» What is being asked: Using the data that follows, return exactly the lines from the one that contains "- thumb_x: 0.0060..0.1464" through the one that contains "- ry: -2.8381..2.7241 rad", ends included.

» Dataset excerpt:
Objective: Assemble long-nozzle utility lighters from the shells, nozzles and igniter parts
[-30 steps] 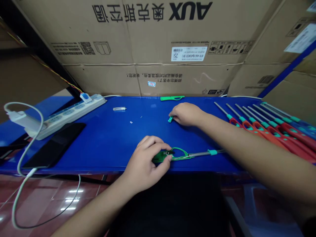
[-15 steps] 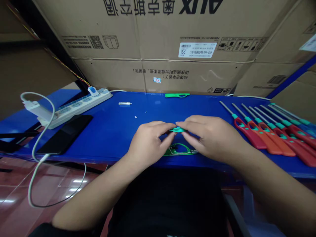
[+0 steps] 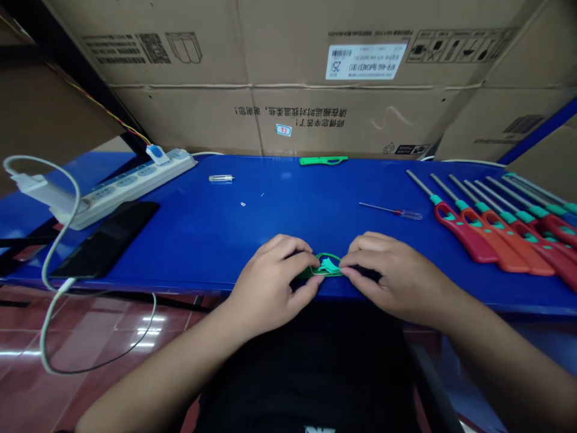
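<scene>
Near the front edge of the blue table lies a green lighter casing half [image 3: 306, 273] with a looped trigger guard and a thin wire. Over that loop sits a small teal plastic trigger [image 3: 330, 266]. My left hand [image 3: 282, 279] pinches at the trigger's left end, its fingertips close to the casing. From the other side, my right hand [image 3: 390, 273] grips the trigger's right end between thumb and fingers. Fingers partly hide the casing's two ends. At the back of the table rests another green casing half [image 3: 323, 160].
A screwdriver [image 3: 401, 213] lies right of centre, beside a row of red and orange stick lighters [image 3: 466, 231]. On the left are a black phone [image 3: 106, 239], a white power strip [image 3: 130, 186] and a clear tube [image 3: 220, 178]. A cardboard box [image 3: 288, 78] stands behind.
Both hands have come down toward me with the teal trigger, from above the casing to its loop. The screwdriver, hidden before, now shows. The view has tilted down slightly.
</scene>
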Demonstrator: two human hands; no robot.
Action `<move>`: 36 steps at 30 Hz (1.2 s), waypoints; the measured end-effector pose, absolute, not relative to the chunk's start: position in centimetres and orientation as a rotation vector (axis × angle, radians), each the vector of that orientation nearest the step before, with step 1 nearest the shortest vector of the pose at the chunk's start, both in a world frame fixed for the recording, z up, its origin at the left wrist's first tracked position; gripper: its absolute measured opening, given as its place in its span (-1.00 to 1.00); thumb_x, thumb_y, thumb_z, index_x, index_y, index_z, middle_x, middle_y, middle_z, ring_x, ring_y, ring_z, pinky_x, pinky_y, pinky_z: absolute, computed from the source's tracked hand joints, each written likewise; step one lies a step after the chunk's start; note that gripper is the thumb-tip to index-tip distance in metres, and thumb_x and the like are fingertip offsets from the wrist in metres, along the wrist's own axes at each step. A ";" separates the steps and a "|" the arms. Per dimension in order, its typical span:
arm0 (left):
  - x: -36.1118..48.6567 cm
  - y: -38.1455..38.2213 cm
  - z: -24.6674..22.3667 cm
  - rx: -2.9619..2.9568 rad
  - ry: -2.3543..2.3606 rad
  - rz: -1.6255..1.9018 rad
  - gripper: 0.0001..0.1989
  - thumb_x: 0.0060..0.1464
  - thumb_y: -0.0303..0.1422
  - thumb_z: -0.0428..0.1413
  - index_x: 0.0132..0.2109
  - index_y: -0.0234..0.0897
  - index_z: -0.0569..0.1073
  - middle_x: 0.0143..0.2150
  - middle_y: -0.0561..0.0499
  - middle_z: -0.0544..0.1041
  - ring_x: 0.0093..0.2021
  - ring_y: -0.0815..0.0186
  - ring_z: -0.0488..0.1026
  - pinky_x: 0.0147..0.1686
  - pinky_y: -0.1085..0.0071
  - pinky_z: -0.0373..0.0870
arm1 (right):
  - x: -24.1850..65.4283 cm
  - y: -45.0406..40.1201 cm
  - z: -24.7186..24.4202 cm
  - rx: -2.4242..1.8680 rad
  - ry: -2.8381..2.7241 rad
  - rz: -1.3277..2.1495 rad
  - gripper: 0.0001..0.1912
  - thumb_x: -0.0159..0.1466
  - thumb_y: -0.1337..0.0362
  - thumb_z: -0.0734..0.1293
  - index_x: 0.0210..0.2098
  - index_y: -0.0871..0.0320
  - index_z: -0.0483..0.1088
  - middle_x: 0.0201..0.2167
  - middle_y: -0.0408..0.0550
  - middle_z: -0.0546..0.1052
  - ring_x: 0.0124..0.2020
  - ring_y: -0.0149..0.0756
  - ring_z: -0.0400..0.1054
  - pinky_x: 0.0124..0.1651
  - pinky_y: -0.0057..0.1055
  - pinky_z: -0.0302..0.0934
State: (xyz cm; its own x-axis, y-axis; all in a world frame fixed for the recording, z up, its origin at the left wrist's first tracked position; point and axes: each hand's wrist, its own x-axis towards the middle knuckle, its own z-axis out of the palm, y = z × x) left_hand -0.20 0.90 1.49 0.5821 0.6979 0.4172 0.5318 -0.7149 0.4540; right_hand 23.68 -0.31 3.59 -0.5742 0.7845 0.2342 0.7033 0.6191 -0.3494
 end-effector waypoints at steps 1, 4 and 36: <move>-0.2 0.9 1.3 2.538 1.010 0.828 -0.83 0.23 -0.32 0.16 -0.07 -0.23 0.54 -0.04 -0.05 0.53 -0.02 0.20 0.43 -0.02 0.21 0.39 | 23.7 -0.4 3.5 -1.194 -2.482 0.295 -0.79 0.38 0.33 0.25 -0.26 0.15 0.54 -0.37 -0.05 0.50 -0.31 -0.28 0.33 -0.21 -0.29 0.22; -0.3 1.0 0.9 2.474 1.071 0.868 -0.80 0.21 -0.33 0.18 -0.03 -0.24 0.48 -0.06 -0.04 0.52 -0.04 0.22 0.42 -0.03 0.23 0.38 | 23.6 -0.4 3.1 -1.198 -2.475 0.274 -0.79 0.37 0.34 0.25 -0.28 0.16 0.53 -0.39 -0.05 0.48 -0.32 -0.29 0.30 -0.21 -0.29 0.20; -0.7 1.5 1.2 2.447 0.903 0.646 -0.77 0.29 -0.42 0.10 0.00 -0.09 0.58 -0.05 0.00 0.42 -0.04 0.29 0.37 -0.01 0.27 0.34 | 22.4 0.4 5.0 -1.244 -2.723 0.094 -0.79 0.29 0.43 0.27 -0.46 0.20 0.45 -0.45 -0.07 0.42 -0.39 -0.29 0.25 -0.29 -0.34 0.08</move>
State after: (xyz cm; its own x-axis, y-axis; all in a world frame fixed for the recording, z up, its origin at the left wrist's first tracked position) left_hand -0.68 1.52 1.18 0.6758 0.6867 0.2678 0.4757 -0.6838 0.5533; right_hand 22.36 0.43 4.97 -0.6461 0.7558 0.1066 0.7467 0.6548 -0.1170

» Reply:
  - thumb_x: 0.0060..0.1464
  - thumb_y: -0.0303..0.1422
  - thumb_z: -0.0428..0.1413
  - index_x: 0.0132..0.2109
  - index_y: -0.0234..0.0897
  - index_z: -0.0569..0.1073
  - middle_x: 0.0143..0.2150
  - middle_y: -0.0561..0.0499
  - middle_z: -0.0544..0.1041
  - ring_x: 0.0093..0.2021
  - ring_y: -0.0815..0.0186
  - ring_z: -0.0488..0.1026
  - pinky_x: 0.0147..0.1686
  - pinky_y: -0.1085..0.0071
  - pinky_z: -0.0373..0.0870
arm1 (right):
  - x: -24.1850..65.4283 cm
  - y: -45.0406..40.1201 cm
  - z: -24.7186..24.4202 cm
  - rx: -2.4242..1.8680 rad
  - ry: -2.8381..2.7241 rad

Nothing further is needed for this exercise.